#### [HOW TO COMPLETE THIS TASK]
Of the lines listed below, return exactly those that run from the line containing "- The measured" through the line containing "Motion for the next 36", both included.

#### [RECORDS FOR PROCESSING]
──────
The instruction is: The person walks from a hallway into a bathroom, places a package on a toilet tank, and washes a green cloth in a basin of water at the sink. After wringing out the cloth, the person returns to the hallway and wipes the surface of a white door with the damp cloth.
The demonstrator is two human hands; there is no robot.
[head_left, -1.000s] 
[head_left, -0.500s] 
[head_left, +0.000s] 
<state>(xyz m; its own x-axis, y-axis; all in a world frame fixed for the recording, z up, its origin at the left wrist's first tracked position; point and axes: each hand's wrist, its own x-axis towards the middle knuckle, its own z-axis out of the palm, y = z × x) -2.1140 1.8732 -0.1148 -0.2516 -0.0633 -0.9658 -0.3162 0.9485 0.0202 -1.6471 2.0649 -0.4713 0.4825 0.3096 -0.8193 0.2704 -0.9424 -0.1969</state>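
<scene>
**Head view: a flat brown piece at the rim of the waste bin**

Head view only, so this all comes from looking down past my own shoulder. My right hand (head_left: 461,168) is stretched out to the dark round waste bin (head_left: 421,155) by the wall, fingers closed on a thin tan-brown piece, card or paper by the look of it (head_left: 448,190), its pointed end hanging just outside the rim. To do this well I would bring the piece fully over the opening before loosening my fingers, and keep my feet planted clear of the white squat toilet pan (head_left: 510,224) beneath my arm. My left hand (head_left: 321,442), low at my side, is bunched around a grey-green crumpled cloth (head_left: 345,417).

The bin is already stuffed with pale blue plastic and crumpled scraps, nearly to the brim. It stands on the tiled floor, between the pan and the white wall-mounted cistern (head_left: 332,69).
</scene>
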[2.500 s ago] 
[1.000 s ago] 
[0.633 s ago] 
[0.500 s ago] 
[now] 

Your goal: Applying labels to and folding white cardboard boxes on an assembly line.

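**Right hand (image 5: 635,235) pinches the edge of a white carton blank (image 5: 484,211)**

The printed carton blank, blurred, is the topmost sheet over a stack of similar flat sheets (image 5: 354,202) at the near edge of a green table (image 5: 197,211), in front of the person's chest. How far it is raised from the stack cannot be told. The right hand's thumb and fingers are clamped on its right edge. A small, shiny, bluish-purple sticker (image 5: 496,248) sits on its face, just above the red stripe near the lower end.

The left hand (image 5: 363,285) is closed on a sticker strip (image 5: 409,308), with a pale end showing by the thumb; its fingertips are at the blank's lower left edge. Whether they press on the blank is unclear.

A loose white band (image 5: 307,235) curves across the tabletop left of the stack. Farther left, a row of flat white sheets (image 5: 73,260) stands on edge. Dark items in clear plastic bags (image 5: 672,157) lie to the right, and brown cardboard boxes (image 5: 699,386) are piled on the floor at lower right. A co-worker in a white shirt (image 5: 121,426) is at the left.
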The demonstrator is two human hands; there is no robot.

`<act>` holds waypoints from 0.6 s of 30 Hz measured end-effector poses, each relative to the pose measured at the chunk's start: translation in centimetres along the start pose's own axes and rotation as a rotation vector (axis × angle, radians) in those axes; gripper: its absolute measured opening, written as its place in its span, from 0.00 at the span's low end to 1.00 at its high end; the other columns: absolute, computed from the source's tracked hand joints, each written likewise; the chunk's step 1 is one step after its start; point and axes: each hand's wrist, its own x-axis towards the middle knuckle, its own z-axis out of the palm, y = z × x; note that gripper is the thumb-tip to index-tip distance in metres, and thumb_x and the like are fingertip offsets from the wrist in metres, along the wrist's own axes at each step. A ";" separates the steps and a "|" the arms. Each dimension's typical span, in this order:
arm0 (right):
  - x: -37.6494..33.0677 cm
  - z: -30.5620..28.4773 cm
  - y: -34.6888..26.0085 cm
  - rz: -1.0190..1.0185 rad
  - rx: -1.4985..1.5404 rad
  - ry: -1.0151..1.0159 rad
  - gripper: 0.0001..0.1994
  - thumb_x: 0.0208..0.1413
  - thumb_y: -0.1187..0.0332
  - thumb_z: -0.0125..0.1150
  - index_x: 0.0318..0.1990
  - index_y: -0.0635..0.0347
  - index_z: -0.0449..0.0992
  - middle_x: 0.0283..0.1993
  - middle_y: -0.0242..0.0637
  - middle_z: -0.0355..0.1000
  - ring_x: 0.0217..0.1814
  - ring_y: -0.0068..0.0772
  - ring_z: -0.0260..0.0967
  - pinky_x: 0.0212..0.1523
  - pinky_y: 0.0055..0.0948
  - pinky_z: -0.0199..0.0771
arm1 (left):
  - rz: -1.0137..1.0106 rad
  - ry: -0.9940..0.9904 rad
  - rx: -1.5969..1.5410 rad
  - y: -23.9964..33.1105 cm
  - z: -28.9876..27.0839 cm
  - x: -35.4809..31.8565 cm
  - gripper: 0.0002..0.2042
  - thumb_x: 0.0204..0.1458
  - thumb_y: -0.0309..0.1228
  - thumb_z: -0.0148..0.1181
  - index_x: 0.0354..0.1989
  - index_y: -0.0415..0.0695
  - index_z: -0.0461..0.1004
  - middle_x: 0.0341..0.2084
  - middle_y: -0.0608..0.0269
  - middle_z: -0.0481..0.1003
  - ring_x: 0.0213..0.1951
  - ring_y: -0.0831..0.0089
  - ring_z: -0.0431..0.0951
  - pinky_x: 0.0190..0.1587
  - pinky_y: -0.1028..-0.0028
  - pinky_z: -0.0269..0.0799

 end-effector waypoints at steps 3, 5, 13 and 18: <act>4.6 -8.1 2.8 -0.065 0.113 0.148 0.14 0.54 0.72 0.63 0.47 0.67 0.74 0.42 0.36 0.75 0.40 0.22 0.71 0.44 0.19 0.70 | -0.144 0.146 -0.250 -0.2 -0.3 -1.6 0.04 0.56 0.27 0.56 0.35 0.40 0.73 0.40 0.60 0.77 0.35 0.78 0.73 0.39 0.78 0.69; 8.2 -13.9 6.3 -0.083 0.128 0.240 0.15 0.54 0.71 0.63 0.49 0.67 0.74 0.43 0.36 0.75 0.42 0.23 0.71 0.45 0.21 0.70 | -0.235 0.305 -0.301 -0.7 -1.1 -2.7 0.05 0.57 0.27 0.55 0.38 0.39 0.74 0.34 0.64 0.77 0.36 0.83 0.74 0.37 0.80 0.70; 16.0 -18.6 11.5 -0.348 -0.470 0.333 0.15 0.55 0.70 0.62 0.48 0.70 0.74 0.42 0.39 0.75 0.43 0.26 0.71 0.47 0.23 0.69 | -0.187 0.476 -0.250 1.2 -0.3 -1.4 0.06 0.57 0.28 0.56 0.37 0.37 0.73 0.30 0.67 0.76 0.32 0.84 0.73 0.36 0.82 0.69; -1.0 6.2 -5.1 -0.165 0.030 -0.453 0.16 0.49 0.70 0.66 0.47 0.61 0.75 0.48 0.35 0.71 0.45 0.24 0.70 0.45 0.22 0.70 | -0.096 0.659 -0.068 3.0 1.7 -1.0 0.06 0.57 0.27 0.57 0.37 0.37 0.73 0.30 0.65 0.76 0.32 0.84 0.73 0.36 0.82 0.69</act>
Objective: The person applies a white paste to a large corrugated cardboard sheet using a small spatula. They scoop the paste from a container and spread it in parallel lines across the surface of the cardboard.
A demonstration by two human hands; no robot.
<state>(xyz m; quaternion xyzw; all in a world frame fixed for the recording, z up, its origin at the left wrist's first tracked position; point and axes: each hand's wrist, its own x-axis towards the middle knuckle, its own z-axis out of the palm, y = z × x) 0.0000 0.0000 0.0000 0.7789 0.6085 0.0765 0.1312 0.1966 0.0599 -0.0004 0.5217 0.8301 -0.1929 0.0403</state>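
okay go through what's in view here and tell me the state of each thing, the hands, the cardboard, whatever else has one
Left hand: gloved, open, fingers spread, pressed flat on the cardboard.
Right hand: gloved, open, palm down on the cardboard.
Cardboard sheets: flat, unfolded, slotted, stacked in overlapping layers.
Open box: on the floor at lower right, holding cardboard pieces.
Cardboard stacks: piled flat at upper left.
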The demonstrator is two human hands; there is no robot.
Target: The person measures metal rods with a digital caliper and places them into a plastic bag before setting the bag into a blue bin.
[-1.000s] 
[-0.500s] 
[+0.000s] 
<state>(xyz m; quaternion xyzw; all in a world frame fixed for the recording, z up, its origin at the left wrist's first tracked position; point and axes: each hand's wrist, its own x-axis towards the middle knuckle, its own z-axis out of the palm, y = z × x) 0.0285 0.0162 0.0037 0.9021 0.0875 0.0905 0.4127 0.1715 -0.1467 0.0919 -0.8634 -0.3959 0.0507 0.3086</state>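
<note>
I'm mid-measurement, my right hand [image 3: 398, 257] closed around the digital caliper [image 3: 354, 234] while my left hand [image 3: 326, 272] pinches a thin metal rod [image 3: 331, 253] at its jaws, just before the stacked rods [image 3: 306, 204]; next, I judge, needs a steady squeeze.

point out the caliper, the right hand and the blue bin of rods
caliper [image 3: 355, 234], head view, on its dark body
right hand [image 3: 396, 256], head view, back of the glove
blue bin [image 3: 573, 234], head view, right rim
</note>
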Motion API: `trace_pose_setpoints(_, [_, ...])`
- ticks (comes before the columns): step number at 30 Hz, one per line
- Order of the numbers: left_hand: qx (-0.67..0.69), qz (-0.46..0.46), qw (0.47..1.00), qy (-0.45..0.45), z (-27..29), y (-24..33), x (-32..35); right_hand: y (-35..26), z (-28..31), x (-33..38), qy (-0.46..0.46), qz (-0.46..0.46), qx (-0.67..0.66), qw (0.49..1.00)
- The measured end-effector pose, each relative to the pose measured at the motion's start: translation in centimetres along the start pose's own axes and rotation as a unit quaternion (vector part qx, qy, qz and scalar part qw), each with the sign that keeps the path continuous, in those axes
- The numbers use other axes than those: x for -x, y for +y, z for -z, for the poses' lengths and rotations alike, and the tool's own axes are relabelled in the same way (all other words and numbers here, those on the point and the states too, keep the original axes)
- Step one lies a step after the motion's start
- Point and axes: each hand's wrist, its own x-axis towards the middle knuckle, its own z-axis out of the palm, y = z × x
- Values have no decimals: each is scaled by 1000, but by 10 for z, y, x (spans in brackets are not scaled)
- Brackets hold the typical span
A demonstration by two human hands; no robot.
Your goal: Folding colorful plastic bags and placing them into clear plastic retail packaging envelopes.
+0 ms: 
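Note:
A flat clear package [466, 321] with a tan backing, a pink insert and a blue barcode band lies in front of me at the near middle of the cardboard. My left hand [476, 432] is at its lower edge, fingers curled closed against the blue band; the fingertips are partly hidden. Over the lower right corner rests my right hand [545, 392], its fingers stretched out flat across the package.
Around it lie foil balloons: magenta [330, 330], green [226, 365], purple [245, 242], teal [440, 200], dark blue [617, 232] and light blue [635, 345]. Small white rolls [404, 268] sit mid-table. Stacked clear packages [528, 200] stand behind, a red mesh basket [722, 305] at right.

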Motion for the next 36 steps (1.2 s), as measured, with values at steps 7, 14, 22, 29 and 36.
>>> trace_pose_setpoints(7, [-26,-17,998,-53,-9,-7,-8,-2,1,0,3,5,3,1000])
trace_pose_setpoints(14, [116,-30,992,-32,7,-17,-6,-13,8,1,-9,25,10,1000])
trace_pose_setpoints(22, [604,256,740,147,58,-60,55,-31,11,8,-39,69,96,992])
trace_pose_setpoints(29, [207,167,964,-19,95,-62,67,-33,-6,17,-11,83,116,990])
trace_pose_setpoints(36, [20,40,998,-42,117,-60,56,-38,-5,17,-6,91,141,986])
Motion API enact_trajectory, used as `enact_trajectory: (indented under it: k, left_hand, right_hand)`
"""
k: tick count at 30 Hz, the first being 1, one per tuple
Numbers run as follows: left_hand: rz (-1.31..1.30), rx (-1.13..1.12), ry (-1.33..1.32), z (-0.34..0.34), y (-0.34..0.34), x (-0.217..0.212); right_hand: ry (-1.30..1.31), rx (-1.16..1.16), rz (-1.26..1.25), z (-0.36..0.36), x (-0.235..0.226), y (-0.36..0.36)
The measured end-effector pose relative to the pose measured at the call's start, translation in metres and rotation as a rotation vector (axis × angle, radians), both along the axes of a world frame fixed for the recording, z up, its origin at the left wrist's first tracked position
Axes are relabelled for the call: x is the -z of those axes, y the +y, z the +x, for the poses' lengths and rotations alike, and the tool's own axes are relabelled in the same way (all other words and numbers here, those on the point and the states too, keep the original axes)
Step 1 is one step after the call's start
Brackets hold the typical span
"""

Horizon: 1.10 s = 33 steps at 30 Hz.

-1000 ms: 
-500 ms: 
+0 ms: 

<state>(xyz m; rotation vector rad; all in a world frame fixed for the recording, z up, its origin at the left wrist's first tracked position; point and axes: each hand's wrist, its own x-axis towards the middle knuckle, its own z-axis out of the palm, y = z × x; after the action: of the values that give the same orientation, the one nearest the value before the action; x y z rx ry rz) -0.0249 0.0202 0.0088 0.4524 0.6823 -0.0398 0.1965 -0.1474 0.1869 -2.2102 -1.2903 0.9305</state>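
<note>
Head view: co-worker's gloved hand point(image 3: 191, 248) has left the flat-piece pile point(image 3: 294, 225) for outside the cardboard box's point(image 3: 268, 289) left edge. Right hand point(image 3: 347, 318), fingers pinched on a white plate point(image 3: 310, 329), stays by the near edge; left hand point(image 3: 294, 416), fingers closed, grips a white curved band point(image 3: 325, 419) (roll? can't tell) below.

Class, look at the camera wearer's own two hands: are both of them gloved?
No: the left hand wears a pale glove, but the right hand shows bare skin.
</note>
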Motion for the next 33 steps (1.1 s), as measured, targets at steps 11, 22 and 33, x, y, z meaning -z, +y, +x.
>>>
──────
#### [OUTPUT OF THE TASK]
- The measured end-effector pose, each relative to the pose measured at the motion's start: translation in centimetres along the start pose's own axes and rotation as a unit quaternion (vector part qx, qy, qz and scalar part qw), each with the sign that keeps the path continuous, in those axes
- The numbers use other axes than those: x for -x, y for +y, z for -z, for the poses' lengths and rotations alike, and the tool's own axes are relabelled in the same way (all other words and numbers here, those on the point and the states too, keep the original axes)
- Step one lies a step after the motion's start
- Point and axes: each hand's wrist, its own x-axis towards the middle knuckle, its own z-axis out of the palm, y = z × x
- Values have no decimals: each is scaled by 1000, but by 10 for z, y, x (spans in brackets are not scaled)
- Brackets hold the typical span
A demonstration by two human hands; no robot.
Your goal: Folding colorful plastic bags and placing them into clear plastic retail packaging envelopes.
+0 ms: 
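Note:
A flat clear package [466, 321] with a tan backing, a pink insert and a blue barcode band lies in front of me at the near middle of the cardboard. My left hand [476, 432] is at its lower edge, fingers curled closed against the blue band; the fingertips are partly hidden. Over the lower right corner rests my right hand [545, 392], its fingers stretched out flat across the package.
Around it lie foil balloons: magenta [330, 330], green [226, 365], purple [245, 242], teal [440, 200], dark blue [617, 232] and light blue [635, 345]. Small white rolls [404, 268] sit mid-table. Stacked clear packages [528, 200] stand behind, a red mesh basket [722, 305] at right.
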
Motion for the next 36 steps (1.2 s), as measured, with values at steps 7, 14, 22, 29 and 36.

As written, the answer is complete.